Si toi non plus tu ne trouves plus de façon originale de commencer ton récit de la journée d’hier tape dans ton clavier « slkvj sqdjlvbn », si toi aussi tu ne trouves plus de façon originale de commencer ton récit de la journée d’hier tape ton clavier « dskb qlskkbj ».

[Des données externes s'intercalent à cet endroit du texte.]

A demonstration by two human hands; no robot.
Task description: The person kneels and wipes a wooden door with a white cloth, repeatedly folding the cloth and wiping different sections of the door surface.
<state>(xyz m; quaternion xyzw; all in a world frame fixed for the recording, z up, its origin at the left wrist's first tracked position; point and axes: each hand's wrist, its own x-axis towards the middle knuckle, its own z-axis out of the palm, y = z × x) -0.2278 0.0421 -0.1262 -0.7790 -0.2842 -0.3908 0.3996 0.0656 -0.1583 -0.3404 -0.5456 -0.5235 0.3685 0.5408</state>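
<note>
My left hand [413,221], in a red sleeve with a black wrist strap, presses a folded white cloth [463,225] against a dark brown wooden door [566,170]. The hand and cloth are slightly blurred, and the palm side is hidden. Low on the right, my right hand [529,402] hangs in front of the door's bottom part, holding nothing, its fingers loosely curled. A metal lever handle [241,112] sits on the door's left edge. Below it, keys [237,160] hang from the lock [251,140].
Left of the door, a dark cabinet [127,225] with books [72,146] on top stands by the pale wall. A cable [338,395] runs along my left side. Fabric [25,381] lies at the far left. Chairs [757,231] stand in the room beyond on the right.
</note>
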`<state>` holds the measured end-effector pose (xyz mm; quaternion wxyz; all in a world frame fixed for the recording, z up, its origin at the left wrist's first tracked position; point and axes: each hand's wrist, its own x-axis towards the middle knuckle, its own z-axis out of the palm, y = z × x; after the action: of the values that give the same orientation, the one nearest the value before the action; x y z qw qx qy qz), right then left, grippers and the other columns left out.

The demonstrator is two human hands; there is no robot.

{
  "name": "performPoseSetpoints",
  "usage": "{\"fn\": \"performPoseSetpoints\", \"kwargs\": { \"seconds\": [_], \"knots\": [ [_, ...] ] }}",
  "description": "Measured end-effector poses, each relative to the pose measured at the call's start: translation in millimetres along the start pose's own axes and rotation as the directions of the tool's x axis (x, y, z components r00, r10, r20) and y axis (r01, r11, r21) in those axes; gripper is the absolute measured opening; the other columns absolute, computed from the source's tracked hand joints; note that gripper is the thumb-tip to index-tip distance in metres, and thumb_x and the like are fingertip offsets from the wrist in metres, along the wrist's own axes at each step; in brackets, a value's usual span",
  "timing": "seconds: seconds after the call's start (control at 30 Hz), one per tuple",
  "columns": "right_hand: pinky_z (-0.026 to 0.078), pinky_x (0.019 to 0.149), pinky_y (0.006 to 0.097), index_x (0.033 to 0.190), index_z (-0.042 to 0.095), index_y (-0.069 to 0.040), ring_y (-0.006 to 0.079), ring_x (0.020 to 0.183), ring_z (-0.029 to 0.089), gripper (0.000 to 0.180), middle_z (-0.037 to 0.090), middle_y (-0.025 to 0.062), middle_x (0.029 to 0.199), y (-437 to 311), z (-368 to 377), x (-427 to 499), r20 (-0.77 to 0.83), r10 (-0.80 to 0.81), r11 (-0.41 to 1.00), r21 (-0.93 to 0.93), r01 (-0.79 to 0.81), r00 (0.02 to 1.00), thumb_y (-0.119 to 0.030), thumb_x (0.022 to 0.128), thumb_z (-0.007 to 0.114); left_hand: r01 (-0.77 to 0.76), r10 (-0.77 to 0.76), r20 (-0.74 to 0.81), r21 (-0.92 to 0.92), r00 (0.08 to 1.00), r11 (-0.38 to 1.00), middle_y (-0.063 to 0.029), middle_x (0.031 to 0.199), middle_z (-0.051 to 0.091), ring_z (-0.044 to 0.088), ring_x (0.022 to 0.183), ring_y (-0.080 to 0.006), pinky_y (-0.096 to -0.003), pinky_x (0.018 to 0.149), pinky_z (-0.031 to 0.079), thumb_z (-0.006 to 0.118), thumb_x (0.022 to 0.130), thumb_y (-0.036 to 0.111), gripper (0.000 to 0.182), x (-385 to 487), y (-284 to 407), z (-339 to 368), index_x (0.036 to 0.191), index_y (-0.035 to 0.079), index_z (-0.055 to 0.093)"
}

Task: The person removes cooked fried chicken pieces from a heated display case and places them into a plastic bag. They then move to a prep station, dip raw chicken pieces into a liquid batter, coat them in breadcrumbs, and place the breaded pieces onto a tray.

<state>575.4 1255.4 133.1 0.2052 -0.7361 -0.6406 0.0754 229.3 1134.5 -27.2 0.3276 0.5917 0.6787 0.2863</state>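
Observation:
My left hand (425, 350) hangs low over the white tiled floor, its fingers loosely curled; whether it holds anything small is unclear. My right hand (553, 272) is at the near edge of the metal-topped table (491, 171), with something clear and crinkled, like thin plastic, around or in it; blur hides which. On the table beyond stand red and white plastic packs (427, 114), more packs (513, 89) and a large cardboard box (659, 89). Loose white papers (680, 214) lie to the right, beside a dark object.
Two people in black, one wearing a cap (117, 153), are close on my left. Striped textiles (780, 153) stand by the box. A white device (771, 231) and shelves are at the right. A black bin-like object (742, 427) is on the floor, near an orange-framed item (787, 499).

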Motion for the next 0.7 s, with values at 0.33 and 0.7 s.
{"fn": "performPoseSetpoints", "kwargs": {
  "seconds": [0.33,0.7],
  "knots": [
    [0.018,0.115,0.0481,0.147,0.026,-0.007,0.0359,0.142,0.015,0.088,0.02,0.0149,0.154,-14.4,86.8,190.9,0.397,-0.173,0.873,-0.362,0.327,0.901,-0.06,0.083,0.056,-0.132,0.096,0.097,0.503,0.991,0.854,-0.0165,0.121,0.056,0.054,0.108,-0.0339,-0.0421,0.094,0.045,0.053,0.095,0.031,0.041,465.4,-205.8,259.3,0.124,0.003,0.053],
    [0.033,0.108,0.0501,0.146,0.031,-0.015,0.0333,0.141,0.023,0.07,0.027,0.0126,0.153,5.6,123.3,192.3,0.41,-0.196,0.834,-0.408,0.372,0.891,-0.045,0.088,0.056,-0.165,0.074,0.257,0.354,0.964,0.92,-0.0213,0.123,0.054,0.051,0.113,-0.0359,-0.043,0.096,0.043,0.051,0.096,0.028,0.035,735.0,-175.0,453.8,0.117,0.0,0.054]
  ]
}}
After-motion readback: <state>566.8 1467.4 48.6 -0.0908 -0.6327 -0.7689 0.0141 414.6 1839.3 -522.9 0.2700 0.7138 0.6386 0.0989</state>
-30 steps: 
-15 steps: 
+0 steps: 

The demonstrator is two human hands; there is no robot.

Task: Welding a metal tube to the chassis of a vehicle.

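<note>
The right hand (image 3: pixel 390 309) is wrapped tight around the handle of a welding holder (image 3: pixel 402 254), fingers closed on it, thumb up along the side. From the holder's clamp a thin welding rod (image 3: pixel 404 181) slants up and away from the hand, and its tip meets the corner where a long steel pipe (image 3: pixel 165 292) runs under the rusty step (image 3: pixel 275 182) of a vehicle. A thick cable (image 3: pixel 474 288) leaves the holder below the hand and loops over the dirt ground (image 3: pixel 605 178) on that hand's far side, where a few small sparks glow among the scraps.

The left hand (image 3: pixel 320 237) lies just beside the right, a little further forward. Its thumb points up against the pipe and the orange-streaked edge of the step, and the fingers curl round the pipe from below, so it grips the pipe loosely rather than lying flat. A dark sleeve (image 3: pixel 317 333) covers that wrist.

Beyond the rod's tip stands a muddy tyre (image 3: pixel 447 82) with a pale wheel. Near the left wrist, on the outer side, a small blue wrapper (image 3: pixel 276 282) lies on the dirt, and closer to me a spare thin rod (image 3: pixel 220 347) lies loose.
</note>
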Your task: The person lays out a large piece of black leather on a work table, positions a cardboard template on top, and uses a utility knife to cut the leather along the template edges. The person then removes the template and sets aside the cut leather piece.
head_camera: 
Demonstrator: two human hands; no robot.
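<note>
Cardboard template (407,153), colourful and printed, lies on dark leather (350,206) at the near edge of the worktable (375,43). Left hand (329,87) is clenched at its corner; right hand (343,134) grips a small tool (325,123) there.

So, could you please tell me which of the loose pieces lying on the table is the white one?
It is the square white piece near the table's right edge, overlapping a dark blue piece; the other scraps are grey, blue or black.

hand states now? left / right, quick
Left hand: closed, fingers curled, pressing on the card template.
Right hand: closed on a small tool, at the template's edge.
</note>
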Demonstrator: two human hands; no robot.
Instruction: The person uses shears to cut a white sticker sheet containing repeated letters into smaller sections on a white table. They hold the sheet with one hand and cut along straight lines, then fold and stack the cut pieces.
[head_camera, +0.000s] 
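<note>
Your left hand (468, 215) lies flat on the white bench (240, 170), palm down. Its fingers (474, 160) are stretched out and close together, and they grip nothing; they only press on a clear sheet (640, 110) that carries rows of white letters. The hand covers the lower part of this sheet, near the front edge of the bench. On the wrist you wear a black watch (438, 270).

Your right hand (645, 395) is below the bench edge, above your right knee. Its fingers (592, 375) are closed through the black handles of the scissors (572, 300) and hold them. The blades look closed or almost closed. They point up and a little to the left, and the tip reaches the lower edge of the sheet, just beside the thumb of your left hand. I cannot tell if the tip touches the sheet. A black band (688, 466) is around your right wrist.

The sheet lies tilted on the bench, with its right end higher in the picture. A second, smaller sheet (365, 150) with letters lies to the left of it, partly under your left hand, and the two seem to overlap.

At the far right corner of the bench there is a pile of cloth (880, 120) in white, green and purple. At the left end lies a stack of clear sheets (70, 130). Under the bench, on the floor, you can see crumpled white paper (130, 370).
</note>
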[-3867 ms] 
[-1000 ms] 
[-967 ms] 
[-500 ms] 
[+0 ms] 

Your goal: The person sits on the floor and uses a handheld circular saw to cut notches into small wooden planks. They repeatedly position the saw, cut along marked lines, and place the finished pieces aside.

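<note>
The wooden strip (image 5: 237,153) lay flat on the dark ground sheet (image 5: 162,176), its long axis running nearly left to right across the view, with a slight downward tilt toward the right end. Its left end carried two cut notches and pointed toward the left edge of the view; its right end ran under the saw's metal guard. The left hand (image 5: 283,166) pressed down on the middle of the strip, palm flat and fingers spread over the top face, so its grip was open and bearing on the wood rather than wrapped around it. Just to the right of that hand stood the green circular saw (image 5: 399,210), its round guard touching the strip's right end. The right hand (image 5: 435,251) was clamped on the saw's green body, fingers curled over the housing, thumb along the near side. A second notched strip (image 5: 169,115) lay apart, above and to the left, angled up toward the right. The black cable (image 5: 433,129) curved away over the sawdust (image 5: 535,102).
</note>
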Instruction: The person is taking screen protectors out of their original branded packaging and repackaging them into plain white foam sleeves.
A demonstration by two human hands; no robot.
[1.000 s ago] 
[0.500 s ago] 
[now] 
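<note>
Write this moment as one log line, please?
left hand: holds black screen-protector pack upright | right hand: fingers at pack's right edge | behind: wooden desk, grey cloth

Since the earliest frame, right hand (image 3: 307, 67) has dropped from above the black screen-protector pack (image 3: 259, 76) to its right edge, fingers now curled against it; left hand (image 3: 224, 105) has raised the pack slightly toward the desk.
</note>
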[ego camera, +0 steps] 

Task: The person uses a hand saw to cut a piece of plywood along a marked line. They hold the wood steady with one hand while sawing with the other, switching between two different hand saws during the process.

Allez, on va vite passer le côté « réveil, douche (ha si, elle était chaude pour une fois), petit dej’ (y’avait plus de jus d’orange, on a dû demander à la dame qui s’occupe de la cafétaria de changer le truc, quelle histoire), réunion du matin, écriture d’articles, et éventuellement arriver à sortir de notre état de fatigue dû à la forte pratique du sport durant le séjour (non) »
voilà qui est fait.

Alors, le programme de la journée commençait par la réception des Québecofolies, avec une conférence de presse qui nous a encore une fois prouvé qu’à Albi, les gens sont loin de se prendre la tête avec des trucs comme le dédain et les gros cous. Et je me permets de vous dire que j’aime énormément les Québecofolies, réel passerelle entre l’Europe et l’Acadie (vous irez chercher, c’est trop long à expliquer) pour nous faire découvrir les talents qui ne passent pas l’Océan Atlantique (avoue, si je te demande de me citer trois chanteurs francophones du Nord Amérique, tu vas me répondre Céline et Garou, et honnêtement j’aime beaucoup « Sous le vent », c’est nickel en fin de soirée, mais tu aurais pu penser à Cœur de Pirate (quoi, elle vient de là-bas ?) et ça ne fait que trois chant.eur.euse.s (oui, c’est d’la merde l’écriture inclusive) et ma digression/remise en question/révélation est beaucoup trop longue, on retourne à l’article en lui-même).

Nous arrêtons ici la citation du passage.